Sorry to have posted something this long. And I am just stressing out today because I get results for my cancer screening tomorrow and I am so nervous and anxious about it. I just want to cry. My mother just threw all my shoes out the door and my clothes down the stairs.
 
Hey Cobaltblue,

Just figured I may as well reply to this with some advice, and even if it only helps you a little, well, it's better than nothing.

First of all, you need to learn how not to blame yourself for problems out of your control. If you overly worry about things that are said or done, especially when they are foreseeable or out of your control, you will only throw yourself into a spiral of worry and self-blame and trust me, it's not worth it. Just because people tend to like to blame you for stuff, doesn't mean that you warrant the blame and it is generally best to pay as little attention to it as humanly possible. Trust me, I know the feeling. I'm sure your folks are decent folks, it's hardly your fault if they've got (apparent) OCD.

At risk of sounding cheesy as hell, you shape your own life and by putting such a downer on it you're only setting yourself a low standard, when you're clearly a decent lass and you needn't think about life that way. Mold your own future. Don't go thinking of yourself as stupid or worthless, as we say here in the UK, if you judge a fish by its ability to climb a tree, it'll go its whole life thinking it's stupid.

I'm not saying that you shouldn't try medication, because I'm not qualified to make that judgement, but I would suggest that if you're feeling horrendous already that SSRI drugs may make you feel even worse to start with (it's a common side effect). Truth be told, and assuming it's just for the short-term, you may find that benzodiazepines can help you keep stress at bay. If you'd rather stay clear of drugs (which is the best idea if you're feeling low), then just speak to people about it, even if it's just us bluelighters ;-)

Let us all know how you get on, and remember, even just speaking to random strangers like us can help you lift what may feel like a burden off your shoulders. All the best.
 
Hi Jimzip

Thanks so much for taking the time out to respond. It's much appreciated. Thanks. It got me feeling a little better than before.

So, you would think my mother has OCD...? I actually have thought so, too, but was thinking maybe they were just panic attacks, but perhaps it really is OCD. That would really explain her behavior.

Yes, I would actually like to stay away from taking drugs especially because I've taken a lot of medication in the past (due to physical illness). But I just hate this phase? I don't know what you call it, but I'm just feeling really down and just don't know how to get out of it. At the moment, I don't feel like meeting or hanging out with anyone, although I do enjoy just texting my friends.
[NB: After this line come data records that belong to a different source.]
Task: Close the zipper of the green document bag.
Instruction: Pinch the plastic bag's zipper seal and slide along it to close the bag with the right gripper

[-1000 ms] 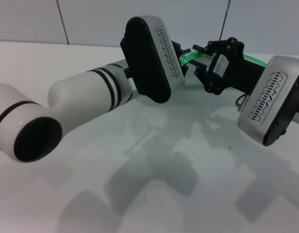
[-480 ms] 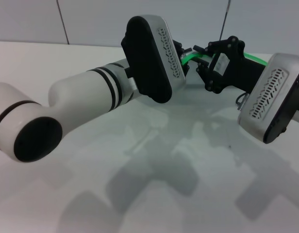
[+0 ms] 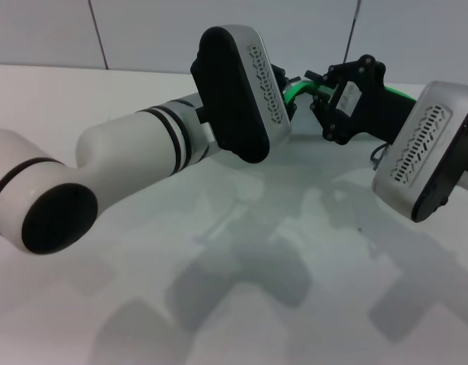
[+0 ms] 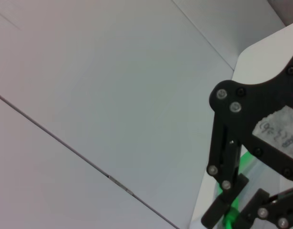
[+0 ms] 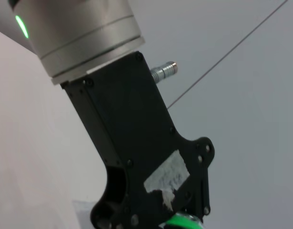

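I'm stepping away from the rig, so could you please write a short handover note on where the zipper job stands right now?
Left tool: at the far edge of the table, at the zipper's near end; whether it grips cannot be seen.
Right tool: just beside it on the same green strip; grip state also unclear.
Green document bag: lies flat on the table, its zipper edge lifted between the two tools. The slider tab is hidden.
Done: both arms are at the zipper.
Left: confirm hold, then pull the slider along; how far it is closed cannot be told.
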Controlling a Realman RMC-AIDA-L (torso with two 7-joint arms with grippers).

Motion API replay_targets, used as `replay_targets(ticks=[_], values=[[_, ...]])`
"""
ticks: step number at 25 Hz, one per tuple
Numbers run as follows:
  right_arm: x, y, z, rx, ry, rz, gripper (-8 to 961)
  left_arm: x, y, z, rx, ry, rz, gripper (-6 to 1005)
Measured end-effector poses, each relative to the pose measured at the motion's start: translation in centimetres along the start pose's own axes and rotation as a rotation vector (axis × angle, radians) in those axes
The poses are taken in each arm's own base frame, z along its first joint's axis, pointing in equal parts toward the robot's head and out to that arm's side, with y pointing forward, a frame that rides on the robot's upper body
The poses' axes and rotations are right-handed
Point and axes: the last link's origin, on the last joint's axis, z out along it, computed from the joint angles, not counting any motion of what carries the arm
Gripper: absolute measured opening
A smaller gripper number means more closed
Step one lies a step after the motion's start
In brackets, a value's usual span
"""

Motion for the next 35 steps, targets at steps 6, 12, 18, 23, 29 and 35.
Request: replay_targets(ticks=[6,12,18,23,29,35], values=[[0.9,0.0,0.2,0.001,0.030,0.004,92,-0.1,0.0,0.0,0.000,-0.001,0.007,54],[1.8,-0.6,0.2,0.030,0.071,0.011,86,-0.2,0.1,-0.4,0.008,0.001,0.004,54],[3.1,-1.5,0.2,0.055,0.115,0.024,86,-0.1,0.1,-0.9,0.016,0.008,0.015,54],[4.3,-2.0,0.3,0.068,0.150,0.039,87,0.0,0.1,-1.4,0.022,0.015,0.026,54],[5.5,-3.1,-0.1,0.104,0.183,0.066,87,-0.3,0.1,-2.1,0.032,0.012,0.016,54],[7.2,-4.4,-0.7,0.149,0.227,0.096,85,-1.0,-0.3,-3.3,0.055,0.000,0.006,54]])
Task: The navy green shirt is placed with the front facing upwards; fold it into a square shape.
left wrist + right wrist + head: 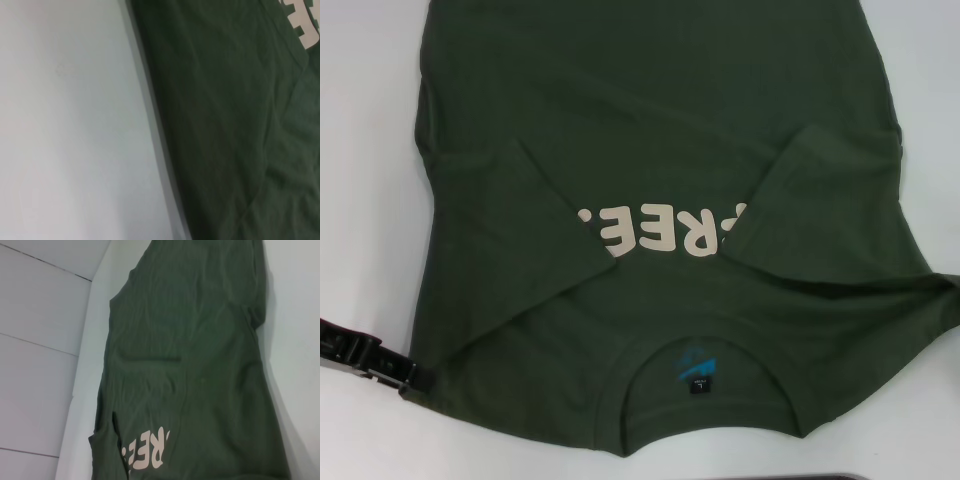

I don't feel like talking to them over the phone, either.

What do you do when you normally feel down? What kind of things uplift you?
 
Your mother is a very unhappy person, no doubt about that. You have to put yourself first especially since you've been ill. I hope your cancer screening goes well tomorrow and you can decide from there how to move on. It is sad that your mother cannot empathise with you, and instead is so negative. Unfortunately, people like this don't easily change and it seems she's been this way for a long time.

The best advice I have is get into some therapy so you can learn how to deal with your mother's abuse. I don't understand why she threw your clothes and shoes around, that's really mean. It would be ideal if she got therapy as well or family counseling. If she is not receptive to this idea, you will have to move on alone. Does she ever have nice things to say or compliment you at all? I don't blame you for not having loving feelings towards her as it must be really hard to live with someone so negative.
 
My issue is with my mother. I just don't get along with her and I feel very bad about the way I feel about her. I was physically abused by her as a child but that stopped when she was ordered to take anger management classes. So, the abuse did stop.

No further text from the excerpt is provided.